■ What you will do ■
Look below for the line containing "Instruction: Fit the" and the line containing "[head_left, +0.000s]"; repeat exactly those two lines and all lines between them, and nothing else.

Recorded data:

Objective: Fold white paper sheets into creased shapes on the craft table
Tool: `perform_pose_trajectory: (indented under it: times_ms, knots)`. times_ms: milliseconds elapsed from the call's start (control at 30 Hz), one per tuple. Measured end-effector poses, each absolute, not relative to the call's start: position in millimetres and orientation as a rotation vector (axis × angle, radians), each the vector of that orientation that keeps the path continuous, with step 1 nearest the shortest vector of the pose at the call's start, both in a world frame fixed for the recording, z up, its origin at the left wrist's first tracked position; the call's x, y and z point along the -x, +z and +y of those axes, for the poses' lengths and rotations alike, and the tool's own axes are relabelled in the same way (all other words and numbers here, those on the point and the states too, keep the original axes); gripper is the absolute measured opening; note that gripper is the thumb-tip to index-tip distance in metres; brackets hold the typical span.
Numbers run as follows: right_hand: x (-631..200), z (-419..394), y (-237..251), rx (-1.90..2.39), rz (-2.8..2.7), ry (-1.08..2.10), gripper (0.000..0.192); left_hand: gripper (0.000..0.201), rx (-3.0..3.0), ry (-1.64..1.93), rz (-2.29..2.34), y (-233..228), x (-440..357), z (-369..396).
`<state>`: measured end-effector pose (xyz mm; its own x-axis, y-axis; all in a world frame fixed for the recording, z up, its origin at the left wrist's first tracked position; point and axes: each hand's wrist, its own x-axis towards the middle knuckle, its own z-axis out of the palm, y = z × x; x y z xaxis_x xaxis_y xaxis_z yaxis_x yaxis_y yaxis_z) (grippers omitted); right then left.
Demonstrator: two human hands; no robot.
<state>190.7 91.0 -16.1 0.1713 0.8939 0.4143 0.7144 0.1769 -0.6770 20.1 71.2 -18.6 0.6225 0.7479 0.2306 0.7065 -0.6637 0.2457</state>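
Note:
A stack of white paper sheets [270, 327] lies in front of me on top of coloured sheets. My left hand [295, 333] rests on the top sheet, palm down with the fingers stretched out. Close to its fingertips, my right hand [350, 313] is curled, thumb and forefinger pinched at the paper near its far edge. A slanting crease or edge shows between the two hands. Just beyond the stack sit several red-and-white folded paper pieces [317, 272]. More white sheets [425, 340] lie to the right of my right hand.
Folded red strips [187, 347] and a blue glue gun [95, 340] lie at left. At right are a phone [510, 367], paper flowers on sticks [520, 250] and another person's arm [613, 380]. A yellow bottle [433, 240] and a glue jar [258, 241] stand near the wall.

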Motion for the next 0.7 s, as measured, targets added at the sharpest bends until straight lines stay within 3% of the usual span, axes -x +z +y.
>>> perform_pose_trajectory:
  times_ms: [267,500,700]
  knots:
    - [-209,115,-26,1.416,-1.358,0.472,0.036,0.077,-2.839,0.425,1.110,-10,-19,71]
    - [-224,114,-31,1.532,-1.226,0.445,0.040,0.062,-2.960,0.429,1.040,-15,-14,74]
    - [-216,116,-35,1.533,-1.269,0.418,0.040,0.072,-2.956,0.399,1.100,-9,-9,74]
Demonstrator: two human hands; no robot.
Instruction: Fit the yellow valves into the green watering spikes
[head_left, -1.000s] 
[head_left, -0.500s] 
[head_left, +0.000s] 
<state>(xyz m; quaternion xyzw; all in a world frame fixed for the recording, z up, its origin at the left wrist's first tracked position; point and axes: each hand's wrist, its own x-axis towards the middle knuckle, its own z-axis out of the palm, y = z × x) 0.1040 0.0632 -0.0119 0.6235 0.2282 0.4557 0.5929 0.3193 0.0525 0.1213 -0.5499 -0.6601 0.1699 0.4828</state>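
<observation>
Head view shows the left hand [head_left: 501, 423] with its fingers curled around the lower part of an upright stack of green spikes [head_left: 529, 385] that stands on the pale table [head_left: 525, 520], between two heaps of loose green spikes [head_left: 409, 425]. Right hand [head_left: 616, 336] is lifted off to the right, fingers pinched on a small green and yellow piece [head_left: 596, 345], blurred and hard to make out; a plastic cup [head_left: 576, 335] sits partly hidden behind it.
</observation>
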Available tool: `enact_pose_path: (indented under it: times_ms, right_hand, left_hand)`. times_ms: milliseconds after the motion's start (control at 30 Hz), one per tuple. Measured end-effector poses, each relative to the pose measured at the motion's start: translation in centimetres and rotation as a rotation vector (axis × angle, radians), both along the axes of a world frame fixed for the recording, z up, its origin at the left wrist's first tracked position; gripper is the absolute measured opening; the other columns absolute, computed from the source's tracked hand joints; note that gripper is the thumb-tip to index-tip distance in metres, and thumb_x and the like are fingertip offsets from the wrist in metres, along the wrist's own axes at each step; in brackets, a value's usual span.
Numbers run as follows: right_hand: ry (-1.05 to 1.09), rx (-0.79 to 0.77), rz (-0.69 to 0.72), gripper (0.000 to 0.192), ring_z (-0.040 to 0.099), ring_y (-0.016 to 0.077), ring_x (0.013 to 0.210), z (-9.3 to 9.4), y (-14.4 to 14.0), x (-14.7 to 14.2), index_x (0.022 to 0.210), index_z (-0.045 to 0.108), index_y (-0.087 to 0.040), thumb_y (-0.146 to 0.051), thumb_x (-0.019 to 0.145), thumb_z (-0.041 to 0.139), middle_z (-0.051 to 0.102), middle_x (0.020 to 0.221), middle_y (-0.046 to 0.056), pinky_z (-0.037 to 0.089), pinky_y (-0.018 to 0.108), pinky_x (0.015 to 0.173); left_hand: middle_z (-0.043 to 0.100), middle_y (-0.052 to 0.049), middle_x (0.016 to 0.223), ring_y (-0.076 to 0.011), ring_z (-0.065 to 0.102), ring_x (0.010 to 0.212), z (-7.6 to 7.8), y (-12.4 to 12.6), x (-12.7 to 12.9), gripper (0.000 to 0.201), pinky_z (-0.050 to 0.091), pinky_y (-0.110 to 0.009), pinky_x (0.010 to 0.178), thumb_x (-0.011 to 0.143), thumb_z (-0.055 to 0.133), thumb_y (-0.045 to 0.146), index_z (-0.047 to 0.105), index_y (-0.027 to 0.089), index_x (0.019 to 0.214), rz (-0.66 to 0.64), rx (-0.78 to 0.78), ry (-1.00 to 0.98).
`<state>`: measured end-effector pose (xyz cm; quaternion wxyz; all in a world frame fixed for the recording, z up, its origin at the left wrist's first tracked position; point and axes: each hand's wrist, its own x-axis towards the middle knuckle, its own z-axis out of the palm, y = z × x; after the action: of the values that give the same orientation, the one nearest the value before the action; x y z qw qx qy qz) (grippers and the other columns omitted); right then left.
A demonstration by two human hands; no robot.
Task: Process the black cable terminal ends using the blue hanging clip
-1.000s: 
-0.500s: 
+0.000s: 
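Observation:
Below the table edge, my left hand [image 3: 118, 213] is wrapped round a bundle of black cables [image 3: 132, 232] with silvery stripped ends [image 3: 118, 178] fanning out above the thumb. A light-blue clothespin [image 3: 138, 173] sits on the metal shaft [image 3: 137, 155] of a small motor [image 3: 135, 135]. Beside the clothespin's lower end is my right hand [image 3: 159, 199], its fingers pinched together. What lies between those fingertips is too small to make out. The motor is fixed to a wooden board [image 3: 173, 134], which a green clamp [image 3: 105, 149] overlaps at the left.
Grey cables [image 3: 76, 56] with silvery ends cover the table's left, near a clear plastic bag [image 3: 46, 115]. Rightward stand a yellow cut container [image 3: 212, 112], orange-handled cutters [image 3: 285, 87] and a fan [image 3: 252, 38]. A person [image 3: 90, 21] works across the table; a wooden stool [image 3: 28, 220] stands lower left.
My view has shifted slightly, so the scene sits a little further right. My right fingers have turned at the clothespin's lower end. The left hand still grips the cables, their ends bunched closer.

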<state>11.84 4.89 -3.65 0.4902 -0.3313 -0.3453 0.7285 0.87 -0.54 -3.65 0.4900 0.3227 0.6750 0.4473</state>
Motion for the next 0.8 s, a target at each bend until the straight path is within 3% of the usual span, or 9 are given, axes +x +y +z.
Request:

■ Result below ■
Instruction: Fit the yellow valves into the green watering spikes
[head_left, -1.000s] 
[head_left, -0.500s] 
[head_left, +0.000s] 

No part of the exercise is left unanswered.